Start of SUPPLIED MATERIAL

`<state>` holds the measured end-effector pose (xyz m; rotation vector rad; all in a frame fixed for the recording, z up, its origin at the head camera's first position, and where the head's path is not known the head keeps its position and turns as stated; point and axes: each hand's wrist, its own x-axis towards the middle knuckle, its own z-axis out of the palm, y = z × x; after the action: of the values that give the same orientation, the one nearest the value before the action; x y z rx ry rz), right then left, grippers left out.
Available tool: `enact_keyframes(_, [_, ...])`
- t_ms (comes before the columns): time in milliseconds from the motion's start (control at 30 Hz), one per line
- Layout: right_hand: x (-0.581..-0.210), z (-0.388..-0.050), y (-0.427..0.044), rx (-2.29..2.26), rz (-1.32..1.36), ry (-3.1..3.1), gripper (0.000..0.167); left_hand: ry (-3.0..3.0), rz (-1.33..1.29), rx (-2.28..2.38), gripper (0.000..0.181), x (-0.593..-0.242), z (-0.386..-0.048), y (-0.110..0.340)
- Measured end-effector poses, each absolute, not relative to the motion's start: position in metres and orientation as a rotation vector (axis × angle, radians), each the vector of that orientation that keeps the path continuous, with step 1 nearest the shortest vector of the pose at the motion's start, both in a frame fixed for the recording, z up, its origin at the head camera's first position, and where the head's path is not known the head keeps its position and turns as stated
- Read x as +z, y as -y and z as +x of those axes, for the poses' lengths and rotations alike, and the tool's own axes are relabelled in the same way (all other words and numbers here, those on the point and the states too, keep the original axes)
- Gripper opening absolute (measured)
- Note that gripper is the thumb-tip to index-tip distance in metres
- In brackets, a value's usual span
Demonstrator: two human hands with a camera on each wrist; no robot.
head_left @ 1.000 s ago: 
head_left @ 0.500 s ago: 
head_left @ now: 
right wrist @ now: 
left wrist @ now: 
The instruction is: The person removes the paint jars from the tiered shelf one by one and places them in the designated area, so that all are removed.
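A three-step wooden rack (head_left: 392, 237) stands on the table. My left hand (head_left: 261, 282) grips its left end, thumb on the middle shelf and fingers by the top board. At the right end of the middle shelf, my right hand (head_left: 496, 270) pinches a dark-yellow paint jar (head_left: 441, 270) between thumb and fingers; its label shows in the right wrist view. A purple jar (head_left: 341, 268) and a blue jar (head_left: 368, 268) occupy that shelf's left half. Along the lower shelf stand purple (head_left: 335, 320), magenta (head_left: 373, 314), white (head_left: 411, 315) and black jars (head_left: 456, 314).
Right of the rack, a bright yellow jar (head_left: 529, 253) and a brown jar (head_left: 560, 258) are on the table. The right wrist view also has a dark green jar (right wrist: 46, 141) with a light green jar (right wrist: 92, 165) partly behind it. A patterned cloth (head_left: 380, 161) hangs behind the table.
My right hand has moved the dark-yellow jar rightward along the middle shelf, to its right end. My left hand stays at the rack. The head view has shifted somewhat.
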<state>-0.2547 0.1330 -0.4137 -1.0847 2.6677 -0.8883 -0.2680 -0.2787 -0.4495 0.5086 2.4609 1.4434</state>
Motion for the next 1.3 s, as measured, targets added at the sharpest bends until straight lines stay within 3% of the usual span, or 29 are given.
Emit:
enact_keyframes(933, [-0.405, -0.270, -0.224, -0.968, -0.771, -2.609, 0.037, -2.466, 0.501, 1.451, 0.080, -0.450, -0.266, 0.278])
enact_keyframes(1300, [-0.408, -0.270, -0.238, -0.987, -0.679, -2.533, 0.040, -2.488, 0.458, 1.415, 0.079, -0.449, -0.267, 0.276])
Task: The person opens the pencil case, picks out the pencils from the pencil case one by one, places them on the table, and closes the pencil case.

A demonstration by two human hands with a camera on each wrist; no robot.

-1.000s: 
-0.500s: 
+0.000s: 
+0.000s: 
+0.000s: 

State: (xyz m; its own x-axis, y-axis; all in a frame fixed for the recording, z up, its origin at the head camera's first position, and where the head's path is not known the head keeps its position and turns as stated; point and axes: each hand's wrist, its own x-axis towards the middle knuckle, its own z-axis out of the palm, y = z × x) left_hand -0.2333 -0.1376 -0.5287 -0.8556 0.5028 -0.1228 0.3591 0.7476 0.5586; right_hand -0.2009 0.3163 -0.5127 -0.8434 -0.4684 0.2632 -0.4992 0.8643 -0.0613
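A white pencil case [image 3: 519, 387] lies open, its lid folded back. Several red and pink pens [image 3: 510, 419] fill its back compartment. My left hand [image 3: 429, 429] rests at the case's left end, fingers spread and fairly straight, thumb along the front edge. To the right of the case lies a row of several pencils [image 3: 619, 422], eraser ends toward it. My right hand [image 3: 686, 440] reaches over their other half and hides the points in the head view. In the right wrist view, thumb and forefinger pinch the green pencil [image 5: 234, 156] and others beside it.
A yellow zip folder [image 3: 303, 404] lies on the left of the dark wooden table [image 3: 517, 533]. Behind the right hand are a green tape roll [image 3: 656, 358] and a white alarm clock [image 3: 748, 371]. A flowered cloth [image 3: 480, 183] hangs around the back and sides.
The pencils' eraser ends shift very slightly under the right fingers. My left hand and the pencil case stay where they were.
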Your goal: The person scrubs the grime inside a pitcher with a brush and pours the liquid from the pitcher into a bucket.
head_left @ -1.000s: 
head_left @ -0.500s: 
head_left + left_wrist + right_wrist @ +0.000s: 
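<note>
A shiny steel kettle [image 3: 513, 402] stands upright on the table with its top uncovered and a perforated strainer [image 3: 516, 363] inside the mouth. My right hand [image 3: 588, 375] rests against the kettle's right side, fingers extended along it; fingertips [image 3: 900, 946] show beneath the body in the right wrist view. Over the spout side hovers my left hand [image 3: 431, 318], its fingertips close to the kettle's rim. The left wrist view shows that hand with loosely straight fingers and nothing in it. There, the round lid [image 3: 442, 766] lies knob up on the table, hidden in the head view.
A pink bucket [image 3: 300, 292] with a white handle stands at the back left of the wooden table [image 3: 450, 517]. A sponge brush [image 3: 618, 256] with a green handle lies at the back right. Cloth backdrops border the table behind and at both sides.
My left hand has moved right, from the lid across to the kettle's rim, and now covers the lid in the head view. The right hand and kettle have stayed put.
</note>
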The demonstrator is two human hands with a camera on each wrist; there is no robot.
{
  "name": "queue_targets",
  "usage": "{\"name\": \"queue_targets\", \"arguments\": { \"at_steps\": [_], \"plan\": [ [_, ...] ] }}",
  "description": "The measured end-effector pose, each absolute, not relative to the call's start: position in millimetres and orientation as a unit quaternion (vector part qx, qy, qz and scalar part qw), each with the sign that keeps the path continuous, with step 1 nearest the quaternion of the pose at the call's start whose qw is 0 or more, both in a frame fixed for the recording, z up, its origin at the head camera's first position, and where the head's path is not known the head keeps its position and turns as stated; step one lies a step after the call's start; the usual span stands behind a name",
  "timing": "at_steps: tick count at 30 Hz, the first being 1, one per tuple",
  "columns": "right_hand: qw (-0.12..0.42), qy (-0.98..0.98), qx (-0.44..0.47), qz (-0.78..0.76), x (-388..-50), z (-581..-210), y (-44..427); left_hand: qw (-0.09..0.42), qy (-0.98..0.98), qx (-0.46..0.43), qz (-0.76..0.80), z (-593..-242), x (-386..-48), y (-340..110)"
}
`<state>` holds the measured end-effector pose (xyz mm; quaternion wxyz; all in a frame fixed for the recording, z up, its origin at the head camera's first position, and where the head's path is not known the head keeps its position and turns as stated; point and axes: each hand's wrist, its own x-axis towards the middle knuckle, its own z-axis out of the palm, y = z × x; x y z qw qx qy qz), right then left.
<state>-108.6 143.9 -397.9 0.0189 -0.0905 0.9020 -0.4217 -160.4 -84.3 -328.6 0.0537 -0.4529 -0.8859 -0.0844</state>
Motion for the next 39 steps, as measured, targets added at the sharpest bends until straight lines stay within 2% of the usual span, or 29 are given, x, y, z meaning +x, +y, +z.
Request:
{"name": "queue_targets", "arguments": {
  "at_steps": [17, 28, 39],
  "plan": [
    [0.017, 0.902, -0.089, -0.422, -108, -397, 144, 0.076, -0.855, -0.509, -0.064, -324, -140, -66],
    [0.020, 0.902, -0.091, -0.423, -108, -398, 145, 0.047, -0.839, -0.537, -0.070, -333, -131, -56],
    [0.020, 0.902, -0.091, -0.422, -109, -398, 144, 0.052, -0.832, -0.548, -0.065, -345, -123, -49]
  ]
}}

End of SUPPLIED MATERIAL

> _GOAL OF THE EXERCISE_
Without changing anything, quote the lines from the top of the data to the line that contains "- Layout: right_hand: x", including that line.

> _WRITTEN SOLUTION_
`<state>` holds the measured end-effector pose (xyz m; rotation vector rad; all in a frame fixed for the recording, z up, its origin at the head camera's first position, and where the head's path is not known the head keeps its position and turns as stated; point and axes: each hand's wrist, its own x-axis towards the middle knuckle, its own z-axis out of the palm, y = z × x; after the action: of the values that give the same orientation, the one nearest the value before the action; x y z rx ry rz), right then left, grippers left out.
Available tool: `enact_keyframes(_, [_, ...])`
- t_ms (comes before the columns): time in milliseconds from the motion's start (control at 30 Hz), one per line
- Layout: right_hand: x (-0.581..-0.210), z (-0.388..-0.050), y (-0.427..0.044), rx (-2.29..2.26), rz (-1.32..1.36), ry (-3.1..3.1), gripper (0.000..0.167); left_hand: ry (-3.0..3.0), rz (-1.33..1.29), rx (-2.28..2.38), gripper (0.000..0.181), x (-0.593..-0.242), z (-0.386..-0.048), y (-0.110..0.340)

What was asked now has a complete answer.